Вероника не перебивала. Просто сидела на подоконнике, глядя в темнеющий вечер за окном. Тень от её фигуры казалась неестественно длинной.

– Я… врач, – выдавил он. – У меня медицинское образование. Я верю в нейрофизиологию, в психику, в разум. Это, – он показал на лежащие на столе фотографии, – это может быть подделка. Все эти слова про Переходника, Грань, память… Это бред.

– Это правда, которую ты не хочешь принять, – спокойно ответила она. – Пока не хочешь. Но скоро не сможешь игнорировать. Твоё сопротивление, это не защита, Артём. Это отложенный взрыв.

Он замер. На миг воцарилась тишина. Только капля воды упала в раковине.

– Тогда… дай мне явственное доказательство.
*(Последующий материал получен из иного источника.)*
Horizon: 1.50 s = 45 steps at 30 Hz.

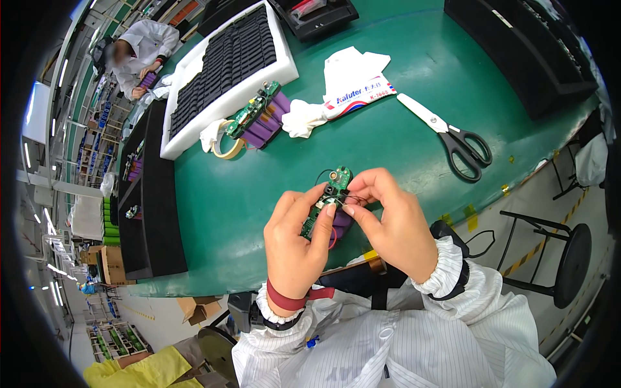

Хотя бы одно. Что-то, что я смогу проверить.

Вероника кивнула. Осторожно достала из кармана плотный сложенный лист. На нём – напечатанный контакт: имя, адрес, кодовая фраза.

– Этот человек работал в архиве Института памяти. Скажешь, что пришёл от меня. Произнесешь фразу: "Реконструкция невозможна без утраты". Он покажет тебе кое-что.

Артём взял лист, как берут в руки что-то опасное. Бумага казалась тяжелее, чем должна быть.

– И ещё, – добавила она, подойдя ближе. – Скоро у тебя начнут открываться глубинные фрагменты. Воспоминания, которые не твои. Они могут быть отрывочные, чужие, иногда – пугающе ясные. Не борись с ними. Записывай. Они – ключ.

Он молчал. Губы его побелели.

– Ты не обязан поверить прямо сейчас. Но поверь, когда начнёшь вспоминать не свою смерть.

Вероника развернулась и пошла в сторону коридора.

Артём остался на кухне один, с контактами, фото, трещиной в разуме… и тихим, мучительно знакомым голосом внутри: "Ты уже был здесь. И ты – не ты".

Она уже стояла в дверях, когда замедлила шаг, будто вспомнив нечто важное. Артём всё ещё сидел, ссутулившись, держа в руке сложенный лист бумаги, словно это был не контакт, а предсмертная записка. Его взгляд был пуст, словно внутреннее равновесие окончательно ушло в штопор.

Вероника обернулась через плечо. Свет из прихожей подсвечивал край её лица, делая его на мгновение нереальным, как у силуэта на потёртой киноплёнке.

– Есть ещё кое-что, – сказала она негромко. – Не доверяй отражениям.

Артём медленно поднял взгляд. Он уже хотел спросить: "Почему?" – но остановился. В её голосе не было мистики. Только усталость. Как у человека, который видел, как другие ломаются снова и снова.

– Они первыми поддаются, – продолжила она. – Отражения – как щель между мирами. Если ты начнёшь замечать, что они живут своей жизнью… не пытайся спорить. Просто уходи.

Он молчал, но мышцы на лице дрогнули. Слишком много совпадений. Слишком много намёков на уже пережитый ужас, который он пытался не вспоминать.

– И ещё одно, – добавила она уже открыв двери. – Если ты начнёшь слышать её имя… не произноси его вслух.

– Её? – прошептал он, почти машинально.

– Ты поймёшь, чьё. По тому, как оно отзовётся в тебе. Как будто тебя кто-то позвал изнутри. Или с той стороны.

Она вышла, и дверь закрылась мягко, без щелчка. Почти как занавес.